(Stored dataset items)

•••••

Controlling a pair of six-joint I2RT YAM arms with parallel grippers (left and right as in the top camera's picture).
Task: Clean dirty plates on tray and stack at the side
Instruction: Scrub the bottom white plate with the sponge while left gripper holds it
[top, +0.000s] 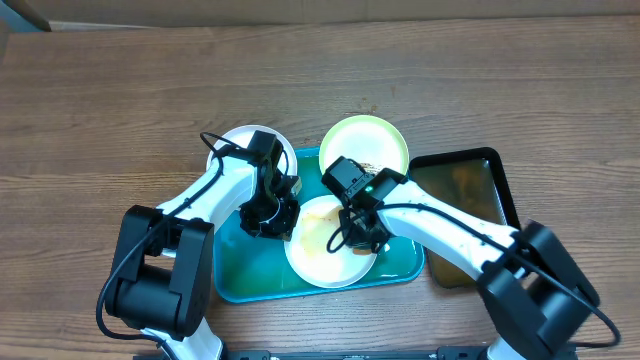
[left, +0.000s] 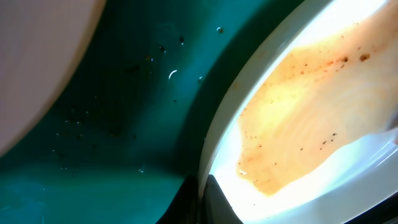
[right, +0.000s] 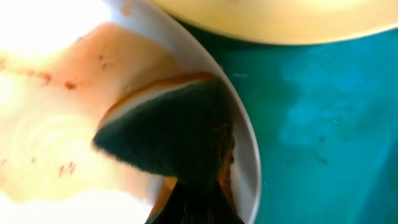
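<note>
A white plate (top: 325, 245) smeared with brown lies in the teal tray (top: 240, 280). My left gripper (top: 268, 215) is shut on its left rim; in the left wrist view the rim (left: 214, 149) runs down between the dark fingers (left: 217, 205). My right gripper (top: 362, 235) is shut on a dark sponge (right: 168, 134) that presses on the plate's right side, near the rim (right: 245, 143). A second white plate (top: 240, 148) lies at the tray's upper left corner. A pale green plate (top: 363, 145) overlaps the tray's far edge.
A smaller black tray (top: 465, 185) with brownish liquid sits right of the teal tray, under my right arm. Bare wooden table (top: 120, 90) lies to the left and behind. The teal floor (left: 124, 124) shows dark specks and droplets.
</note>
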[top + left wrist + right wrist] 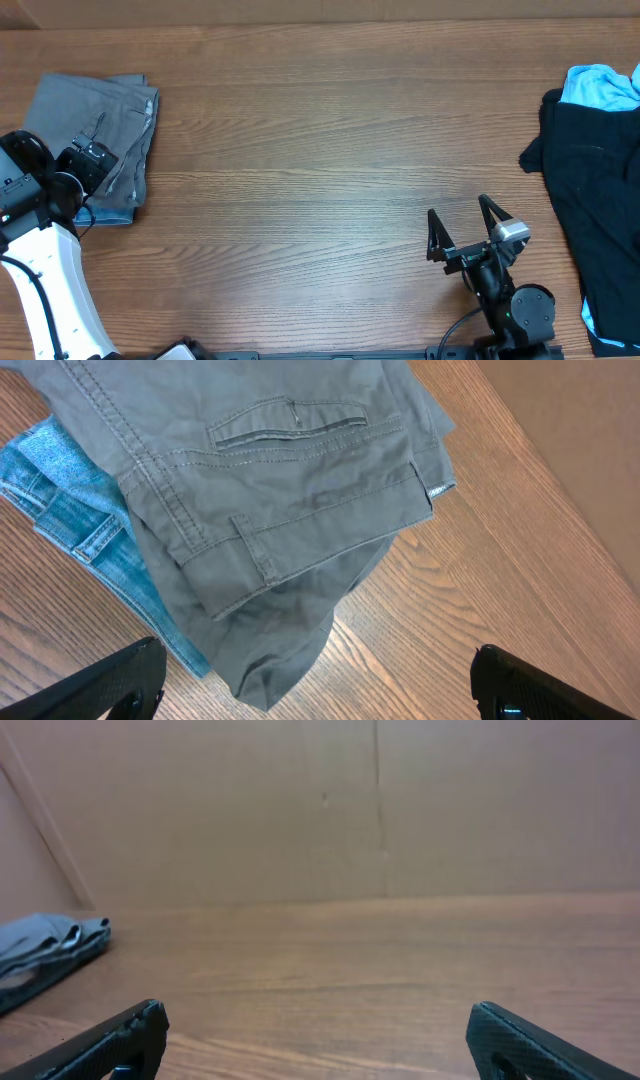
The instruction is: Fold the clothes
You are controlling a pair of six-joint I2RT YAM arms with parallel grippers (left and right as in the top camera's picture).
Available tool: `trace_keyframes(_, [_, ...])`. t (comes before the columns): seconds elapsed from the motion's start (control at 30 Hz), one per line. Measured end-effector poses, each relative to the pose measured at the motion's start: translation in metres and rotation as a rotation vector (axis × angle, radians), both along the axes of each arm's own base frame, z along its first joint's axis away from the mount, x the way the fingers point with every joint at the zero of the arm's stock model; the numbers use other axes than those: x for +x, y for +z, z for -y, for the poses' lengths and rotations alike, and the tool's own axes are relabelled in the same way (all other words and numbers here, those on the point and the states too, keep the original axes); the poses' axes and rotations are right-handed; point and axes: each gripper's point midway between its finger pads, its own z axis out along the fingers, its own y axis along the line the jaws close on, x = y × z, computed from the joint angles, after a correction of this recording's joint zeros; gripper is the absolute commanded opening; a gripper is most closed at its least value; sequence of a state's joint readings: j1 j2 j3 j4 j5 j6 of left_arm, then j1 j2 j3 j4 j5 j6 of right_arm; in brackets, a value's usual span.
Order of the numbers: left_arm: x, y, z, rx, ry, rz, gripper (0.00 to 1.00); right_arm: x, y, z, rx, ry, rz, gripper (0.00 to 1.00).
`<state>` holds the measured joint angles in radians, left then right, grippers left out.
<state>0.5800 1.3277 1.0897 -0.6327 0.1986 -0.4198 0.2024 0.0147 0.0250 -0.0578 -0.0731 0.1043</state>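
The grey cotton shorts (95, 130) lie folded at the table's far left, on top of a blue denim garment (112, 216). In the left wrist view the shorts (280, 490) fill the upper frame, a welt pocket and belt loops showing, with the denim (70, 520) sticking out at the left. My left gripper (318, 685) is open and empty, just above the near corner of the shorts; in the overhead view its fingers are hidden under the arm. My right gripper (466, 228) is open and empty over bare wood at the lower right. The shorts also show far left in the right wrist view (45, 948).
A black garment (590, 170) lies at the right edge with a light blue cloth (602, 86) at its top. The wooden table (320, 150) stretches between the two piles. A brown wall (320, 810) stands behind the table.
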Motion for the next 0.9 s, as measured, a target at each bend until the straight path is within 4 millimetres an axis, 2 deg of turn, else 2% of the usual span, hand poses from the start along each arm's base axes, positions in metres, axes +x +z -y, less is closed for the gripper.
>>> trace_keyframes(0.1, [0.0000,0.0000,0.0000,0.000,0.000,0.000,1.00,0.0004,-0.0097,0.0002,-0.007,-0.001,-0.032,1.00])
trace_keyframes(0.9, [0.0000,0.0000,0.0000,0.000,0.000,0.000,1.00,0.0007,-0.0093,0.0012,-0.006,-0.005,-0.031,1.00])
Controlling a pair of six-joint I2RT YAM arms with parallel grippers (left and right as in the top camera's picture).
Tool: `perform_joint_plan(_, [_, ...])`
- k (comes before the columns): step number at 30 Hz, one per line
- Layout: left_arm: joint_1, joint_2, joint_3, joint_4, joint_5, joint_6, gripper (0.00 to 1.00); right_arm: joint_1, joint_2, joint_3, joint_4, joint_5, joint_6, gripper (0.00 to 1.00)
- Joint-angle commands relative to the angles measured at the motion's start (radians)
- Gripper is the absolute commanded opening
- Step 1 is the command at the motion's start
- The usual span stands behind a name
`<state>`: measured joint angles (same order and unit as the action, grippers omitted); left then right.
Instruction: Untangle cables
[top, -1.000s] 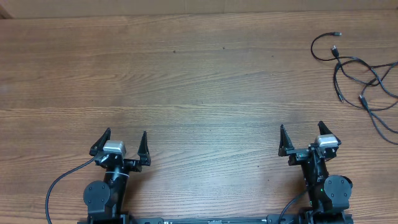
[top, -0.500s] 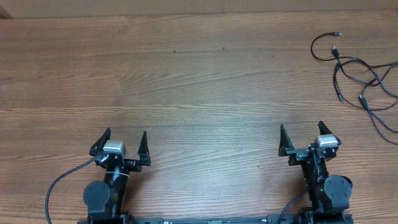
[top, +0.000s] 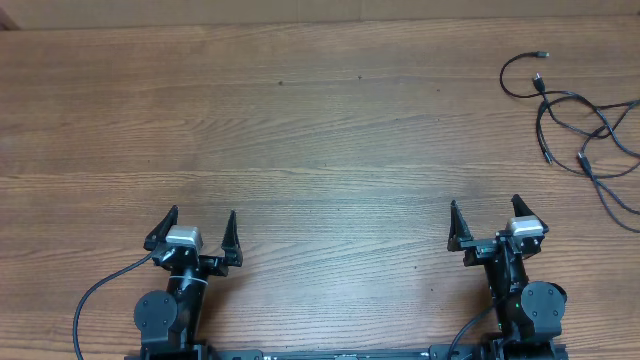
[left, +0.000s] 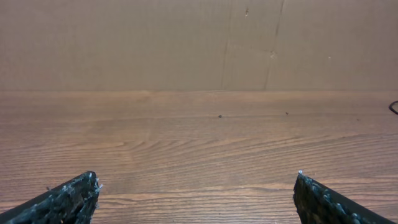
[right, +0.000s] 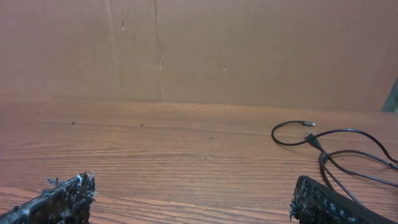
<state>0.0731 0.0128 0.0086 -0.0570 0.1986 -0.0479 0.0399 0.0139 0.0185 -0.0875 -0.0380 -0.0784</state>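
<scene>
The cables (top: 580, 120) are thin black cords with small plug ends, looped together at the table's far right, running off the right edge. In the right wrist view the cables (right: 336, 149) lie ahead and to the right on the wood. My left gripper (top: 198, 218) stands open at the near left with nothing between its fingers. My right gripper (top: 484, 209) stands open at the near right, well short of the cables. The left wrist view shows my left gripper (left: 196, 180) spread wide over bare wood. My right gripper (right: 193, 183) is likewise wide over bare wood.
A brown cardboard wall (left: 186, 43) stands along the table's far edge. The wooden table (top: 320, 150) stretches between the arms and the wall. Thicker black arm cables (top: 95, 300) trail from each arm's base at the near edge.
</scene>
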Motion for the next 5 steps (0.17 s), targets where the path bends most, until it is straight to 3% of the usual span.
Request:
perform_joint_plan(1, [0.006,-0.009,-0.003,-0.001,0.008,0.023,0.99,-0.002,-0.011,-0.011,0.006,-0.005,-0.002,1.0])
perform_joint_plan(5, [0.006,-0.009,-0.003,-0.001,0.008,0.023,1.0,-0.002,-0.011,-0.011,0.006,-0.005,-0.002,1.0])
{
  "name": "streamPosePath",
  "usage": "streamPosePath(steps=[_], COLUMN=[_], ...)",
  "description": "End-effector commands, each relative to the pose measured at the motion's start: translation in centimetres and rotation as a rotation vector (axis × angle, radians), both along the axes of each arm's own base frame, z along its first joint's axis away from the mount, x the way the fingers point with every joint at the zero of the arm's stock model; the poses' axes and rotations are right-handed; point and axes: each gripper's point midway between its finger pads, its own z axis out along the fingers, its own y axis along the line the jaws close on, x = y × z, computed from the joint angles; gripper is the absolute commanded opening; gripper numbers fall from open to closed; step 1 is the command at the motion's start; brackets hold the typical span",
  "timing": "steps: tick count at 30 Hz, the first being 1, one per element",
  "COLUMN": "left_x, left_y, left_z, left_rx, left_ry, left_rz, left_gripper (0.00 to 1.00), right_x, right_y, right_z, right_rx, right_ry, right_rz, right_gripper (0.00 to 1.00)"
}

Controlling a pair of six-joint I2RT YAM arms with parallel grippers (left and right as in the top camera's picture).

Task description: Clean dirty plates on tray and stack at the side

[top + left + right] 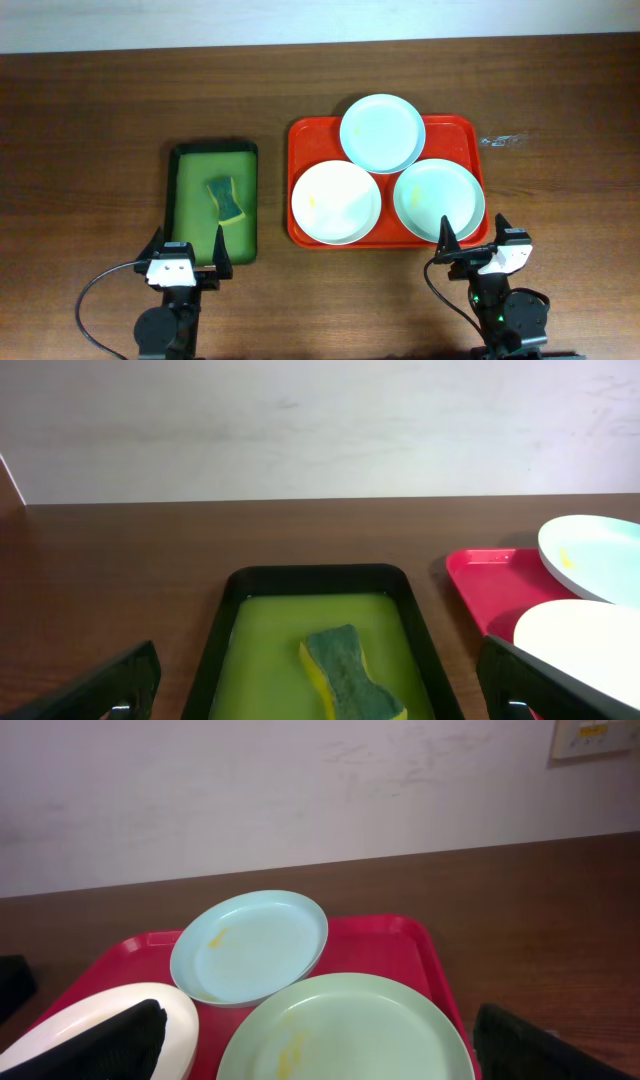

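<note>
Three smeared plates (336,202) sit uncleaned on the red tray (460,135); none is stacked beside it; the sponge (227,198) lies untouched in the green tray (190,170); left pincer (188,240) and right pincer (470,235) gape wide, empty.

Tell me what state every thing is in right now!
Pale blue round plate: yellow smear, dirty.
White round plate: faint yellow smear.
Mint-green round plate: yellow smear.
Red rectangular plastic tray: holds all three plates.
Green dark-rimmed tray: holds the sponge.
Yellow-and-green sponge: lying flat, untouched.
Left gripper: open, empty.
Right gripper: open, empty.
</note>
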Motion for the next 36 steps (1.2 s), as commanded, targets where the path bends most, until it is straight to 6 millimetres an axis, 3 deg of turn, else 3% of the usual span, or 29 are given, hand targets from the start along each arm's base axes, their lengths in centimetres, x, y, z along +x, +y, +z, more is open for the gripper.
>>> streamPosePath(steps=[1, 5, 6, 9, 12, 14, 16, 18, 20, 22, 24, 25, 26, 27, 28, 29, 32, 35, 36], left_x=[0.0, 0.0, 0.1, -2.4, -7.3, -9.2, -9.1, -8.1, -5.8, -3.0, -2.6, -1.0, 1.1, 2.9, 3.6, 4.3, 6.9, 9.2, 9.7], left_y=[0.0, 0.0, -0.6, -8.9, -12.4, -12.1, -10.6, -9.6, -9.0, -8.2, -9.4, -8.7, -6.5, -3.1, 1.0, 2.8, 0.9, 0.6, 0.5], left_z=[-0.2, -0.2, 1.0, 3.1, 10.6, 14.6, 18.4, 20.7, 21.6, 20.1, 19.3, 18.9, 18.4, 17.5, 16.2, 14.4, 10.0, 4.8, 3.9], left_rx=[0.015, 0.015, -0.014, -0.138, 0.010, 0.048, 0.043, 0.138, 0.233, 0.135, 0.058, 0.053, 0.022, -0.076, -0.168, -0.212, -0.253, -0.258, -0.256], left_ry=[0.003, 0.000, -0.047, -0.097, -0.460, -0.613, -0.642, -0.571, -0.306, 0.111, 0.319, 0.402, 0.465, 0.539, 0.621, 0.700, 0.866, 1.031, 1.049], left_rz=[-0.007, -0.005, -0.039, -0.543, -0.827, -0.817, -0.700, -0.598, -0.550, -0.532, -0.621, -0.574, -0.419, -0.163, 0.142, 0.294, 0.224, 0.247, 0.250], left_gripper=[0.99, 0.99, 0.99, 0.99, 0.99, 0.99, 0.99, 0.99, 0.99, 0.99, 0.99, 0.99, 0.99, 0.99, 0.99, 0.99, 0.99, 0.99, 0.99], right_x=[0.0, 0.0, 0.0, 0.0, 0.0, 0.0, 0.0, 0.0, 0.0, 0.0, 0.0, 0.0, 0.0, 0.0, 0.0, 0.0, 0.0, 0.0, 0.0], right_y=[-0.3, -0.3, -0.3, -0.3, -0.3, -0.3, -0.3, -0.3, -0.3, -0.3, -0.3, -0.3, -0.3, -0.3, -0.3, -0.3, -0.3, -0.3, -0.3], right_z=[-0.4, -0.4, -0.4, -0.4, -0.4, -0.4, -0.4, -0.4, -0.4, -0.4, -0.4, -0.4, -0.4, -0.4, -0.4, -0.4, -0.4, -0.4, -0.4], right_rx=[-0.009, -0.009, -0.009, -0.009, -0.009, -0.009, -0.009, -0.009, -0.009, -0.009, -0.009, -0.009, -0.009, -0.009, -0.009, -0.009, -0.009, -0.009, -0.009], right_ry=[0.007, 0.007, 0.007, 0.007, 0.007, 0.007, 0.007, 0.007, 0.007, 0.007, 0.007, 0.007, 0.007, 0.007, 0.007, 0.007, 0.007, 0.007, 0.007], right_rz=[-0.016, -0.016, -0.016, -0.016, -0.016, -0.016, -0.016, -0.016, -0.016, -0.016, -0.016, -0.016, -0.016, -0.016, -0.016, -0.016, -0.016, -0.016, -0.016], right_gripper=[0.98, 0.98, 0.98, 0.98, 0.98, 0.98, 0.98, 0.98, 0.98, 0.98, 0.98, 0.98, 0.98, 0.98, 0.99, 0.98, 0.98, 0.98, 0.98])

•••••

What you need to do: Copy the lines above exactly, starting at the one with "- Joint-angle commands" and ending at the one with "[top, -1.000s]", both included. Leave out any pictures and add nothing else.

Problem solution:
- Joint-angle commands relative to the angles measured at the motion's start (radians)
- Gripper is the absolute commanded opening
- Step 1 is the command at the motion's start
- The usual span stands behind a name
`<state>`: measured joint angles (same order and unit as the action, grippers omitted); left then right.
Instruction: Untangle cables
[top, -1.000s] 

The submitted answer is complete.